=== Problem to solve ===
Copy each line of the material in which the word "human" appears.

Recorded information Block Start

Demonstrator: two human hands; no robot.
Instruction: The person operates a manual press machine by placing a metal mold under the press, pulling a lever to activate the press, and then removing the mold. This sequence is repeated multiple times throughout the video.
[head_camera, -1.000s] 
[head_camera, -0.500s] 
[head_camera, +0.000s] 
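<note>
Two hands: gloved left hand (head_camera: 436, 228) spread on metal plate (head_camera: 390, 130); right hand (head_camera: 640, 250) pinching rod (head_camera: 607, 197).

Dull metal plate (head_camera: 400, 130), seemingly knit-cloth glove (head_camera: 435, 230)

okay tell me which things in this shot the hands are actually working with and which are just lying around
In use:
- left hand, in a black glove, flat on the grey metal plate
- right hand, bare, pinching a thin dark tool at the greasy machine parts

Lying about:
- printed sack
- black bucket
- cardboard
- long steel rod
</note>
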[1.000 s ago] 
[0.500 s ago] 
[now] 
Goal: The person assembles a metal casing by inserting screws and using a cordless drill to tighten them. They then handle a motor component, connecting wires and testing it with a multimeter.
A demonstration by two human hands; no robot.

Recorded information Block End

=== Task result ===
Demonstrator: two human hands; no robot.
A demonstration by two human hands; no robot.

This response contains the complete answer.